Polymer micelle composition of the present invention compared with prior art, innovative point is: micelle composition can effectively overcome multidrug resistance phenomenon and the good stability of tumor.The function of micelle composition reverse multiple drug resistance of tumor can be proven by inhibitory action and the interior drug resistance breast cancer transplantable tumor experimental result of animal body to breast carcinoma mdr cell (MCF-7/Adr).The stability of micelle composition can be proven by the measurement result of micelle particle diameter and medicament contg.
Computing formula:
Description of drawings
Fig. 1 is mono methoxy polyethylene glycol-polylactic-acid block copolymer
1H-NMR collection of illustrative plates (solvent: CDCL
3, interior mark: TMS) (embodiment 1).
Fig. 2 is the gpc chromatogram of mono methoxy polyethylene glycol-polylactic-acid block copolymer.(post: Styragel HR(Waters, U.S.A)), flow velocity: 1ml/min, eluant: oxolane).Mw=4482, Mn=4085, polydispersity 1.097(embodiment 1).

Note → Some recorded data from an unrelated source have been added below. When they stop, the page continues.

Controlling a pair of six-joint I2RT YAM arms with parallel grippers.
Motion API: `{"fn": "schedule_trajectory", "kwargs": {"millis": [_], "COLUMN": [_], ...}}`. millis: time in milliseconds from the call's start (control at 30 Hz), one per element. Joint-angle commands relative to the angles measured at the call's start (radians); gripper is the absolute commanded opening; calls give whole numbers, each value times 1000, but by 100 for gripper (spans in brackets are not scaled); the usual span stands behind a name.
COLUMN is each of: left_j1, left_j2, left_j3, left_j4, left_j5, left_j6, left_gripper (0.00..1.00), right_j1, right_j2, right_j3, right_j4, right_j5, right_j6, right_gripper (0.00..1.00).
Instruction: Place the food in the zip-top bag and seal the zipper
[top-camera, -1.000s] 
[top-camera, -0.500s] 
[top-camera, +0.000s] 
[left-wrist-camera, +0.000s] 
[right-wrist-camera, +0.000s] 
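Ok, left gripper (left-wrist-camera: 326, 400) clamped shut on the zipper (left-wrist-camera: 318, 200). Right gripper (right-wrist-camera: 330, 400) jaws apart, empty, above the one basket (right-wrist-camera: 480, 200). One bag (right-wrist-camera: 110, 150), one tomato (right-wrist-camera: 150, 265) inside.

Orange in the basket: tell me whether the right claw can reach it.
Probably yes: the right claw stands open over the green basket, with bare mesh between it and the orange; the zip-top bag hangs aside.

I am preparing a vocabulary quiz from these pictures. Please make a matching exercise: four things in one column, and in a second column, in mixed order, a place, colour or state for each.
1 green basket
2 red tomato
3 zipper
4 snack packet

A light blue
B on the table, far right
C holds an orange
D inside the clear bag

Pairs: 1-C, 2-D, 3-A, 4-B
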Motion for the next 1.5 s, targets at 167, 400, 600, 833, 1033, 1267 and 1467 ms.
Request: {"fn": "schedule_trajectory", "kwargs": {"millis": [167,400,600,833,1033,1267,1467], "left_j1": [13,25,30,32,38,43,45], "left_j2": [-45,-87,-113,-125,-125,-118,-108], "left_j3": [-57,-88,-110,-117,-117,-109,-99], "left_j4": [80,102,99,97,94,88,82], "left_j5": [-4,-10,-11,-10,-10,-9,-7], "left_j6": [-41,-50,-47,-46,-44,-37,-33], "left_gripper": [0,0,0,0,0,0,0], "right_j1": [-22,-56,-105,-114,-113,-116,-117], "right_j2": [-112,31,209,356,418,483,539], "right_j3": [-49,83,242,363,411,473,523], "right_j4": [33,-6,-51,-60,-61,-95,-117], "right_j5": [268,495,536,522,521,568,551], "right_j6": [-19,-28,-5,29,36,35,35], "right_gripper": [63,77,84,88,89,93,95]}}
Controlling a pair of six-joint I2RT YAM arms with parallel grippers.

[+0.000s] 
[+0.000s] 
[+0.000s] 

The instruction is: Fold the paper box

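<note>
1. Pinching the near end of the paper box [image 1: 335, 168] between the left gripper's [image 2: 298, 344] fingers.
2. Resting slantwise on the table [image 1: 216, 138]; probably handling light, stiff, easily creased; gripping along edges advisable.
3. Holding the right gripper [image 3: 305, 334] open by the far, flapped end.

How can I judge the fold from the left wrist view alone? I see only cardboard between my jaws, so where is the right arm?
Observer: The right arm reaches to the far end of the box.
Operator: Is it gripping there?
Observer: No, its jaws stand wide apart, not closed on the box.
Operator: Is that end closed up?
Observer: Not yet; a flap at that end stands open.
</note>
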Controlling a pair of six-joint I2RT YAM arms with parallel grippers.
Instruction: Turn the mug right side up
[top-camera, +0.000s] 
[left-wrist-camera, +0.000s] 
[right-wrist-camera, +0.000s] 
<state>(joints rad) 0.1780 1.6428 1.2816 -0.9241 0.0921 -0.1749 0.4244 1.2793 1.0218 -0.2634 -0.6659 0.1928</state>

Fig. 3 is parcel different proportion pluronic paclitaxel micelle particle size distribution figure (embodiment 6).
Fig. 4 wraps up different model pluronic paclitaxel micelle particle size distribution figure (embodiment 6).
Fig. 5 is for wrapping respectively the cumulative release curve (embodiment 8) of the micellar preparation that is loaded with paclitaxel and teniposide.
Fig. 6 is the cumulative release curve (embodiment 9) of parcel different proportion and model pluronic formulation for paclitaxel.
Fig. 7 is content and the micelle change of size (embodiment 10) that room temperature was placed after paclitaxel micelle (mPEG2000-PDLLA1750/P85 10:3) redissolved.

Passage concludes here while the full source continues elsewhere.